Google explicitly recommends applying the 'noindex, follow' robots meta tag to HTML sitemaps. The goal is to prevent the indexing of these utility pages while preserving crawling and passing PageRank through their links. This means that your HTML sitemaps remain tools for navigation and content discovery for Googlebot, without cluttering your SERPs with pages that hold no value for the end user.

What you need to understand

Why does Google differentiate between indexing and link following?

The noindex, follow directive is based on a fundamental distinction in how Googlebot operates. Indexing a page means storing it in the search index and potentially presenting it in search results. Following links means exploring the URLs it contains and passing PageRank to those destinations.

This combination allows the creation of gateway pages: they guide Googlebot to important content without appearing themselves in the SERPs. HTML sitemaps typically fall into this category, as their function is architectural, not editorial.

What's the problem with indexing HTML sitemaps?

An indexed HTML sitemap creates noise in search results. It occupies a position that could be taken by a value-added page. Worse, it sometimes generates unintentional queries where Google ranks it due to a lack of more relevant content in your domain.

HTML sitemaps are built for bots and for lost users seeking an overview. They are not meant to capture organic traffic. Indexing them exposes the plumbing of your site.

How does the 'follow' tag preserve crawl budget and PageRank?

Without the follow directive, Googlebot ignores the links present on the noindex page. As a result, your important URLs may be discovered later or never, if they have no other internal backlinks. The crawl budget then focuses on less optimal paths.

By adding follow, you keep exploration active. PageRank normally flows from your HTML sitemap to the target pages. This is especially useful for deep sites where certain sections are far from the homepage or poorly linked.

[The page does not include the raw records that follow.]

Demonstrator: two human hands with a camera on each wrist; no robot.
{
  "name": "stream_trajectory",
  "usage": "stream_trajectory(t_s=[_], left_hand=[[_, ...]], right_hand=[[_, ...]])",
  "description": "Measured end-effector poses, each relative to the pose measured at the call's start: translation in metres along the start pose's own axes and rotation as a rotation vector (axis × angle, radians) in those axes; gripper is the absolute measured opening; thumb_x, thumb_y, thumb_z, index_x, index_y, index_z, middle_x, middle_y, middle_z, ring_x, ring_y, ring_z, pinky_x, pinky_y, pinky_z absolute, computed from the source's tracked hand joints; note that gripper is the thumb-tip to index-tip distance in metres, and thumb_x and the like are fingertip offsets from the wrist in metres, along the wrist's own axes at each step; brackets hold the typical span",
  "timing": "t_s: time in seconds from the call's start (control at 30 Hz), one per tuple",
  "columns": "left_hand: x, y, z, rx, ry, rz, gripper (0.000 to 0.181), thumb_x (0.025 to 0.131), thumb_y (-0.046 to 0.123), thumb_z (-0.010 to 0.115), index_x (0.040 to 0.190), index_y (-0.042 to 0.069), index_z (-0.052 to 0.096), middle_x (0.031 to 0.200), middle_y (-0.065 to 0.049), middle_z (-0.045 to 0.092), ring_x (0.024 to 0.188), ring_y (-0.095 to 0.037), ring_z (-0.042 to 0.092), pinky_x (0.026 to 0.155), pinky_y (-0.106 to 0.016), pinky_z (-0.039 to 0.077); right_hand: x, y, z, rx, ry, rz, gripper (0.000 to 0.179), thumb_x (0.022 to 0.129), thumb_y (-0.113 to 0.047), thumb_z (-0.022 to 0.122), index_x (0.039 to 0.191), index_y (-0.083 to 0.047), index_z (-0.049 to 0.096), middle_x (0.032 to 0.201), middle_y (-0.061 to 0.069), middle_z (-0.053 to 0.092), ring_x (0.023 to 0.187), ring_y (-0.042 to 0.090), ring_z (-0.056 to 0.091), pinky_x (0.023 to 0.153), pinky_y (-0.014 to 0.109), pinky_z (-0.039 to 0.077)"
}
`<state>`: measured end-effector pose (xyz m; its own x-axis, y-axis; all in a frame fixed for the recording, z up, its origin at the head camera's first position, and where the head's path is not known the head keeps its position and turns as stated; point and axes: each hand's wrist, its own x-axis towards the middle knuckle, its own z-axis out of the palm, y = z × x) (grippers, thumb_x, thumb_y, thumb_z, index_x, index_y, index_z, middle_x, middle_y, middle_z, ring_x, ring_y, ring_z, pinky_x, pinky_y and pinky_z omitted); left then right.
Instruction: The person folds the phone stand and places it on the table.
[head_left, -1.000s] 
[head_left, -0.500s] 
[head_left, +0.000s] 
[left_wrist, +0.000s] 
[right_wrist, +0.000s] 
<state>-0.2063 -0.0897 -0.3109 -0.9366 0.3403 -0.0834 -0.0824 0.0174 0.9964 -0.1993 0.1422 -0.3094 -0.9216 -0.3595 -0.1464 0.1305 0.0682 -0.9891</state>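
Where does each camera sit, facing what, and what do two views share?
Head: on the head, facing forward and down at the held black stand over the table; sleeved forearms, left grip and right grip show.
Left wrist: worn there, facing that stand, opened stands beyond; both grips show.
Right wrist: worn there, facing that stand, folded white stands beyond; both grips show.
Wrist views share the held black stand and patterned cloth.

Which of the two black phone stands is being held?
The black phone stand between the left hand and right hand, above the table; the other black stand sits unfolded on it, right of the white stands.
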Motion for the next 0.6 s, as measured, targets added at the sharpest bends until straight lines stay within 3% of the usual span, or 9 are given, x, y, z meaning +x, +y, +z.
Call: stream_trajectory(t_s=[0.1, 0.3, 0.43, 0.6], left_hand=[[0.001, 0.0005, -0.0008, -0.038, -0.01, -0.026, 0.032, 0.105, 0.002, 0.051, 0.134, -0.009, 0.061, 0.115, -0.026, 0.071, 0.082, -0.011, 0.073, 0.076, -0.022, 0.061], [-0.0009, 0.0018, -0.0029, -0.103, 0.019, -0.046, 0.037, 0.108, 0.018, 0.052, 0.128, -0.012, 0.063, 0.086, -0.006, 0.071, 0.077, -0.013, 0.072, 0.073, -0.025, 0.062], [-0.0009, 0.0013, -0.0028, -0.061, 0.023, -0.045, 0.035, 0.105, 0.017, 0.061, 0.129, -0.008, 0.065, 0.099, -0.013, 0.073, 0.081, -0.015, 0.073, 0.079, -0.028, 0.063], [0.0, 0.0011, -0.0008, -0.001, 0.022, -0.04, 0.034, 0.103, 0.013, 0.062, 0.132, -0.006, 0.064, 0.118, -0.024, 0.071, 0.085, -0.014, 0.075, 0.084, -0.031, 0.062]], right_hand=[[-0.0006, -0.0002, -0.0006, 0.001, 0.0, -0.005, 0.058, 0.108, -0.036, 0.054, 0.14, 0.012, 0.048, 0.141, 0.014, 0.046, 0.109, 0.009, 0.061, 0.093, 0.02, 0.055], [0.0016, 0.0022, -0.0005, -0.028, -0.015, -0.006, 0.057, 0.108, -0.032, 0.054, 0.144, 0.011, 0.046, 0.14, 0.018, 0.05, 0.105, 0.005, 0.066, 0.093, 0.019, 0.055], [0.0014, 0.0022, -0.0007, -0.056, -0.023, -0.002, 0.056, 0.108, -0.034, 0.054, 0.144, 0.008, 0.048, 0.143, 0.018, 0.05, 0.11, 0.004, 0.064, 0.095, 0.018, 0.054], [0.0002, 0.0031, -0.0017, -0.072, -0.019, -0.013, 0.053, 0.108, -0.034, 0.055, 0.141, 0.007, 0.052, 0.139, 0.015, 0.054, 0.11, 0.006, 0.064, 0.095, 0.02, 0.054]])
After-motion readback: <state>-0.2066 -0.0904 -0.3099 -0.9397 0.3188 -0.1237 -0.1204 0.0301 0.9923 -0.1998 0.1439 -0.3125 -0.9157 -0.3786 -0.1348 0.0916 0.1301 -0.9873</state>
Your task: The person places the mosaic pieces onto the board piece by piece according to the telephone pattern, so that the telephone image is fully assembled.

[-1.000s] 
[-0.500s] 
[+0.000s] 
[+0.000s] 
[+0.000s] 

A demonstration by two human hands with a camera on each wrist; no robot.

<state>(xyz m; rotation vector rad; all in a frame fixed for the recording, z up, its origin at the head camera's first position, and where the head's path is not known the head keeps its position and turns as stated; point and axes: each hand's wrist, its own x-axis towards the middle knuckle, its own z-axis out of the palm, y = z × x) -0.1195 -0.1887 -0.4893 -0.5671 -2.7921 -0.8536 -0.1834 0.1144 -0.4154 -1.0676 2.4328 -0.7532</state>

  • noindex, follow prevents indexing while allowing crawl and PageRank transfer.
  • HTML sitemaps act as a discovery hub for Googlebot, not as a destination for users.
  • Indexing these pages dilutes the visibility of your strategic content in the SERPs.
  • The follow directive ensures that internal links retain their transmission value.
  • This approach optimizes crawl budget by directing Googlebot toward high-value pages.

SEO Expert opinion

Is this directive aligned with observed practices on the ground?

Yes, and it is even a welcome confirmation. For years, seasoned SEOs have been applying noindex, follow to utility pages: HTML sitemaps, non-strategic tag pages, deep pagination archives. Google formalizes here what already qualifies as architectural common sense.

However, there is a nuance: some high-authority sites index their HTML sitemaps without apparent harm. Their excess PageRank and crawl depth compensate. But for 95% of domains, this practice is suboptimal. [To be verified] whether Google actively penalizes the indexing of sitemaps, or if it merely advises against it without direct algorithmic sanction.

In what cases does this rule not apply?

An HTML sitemap can be indexed if you give it a real editorial value. For example, a media site that turns its sitemap into a hub page with enhanced descriptions, visuals, and interactive filters. At this point, it is no longer a technical sitemap; it's a category page.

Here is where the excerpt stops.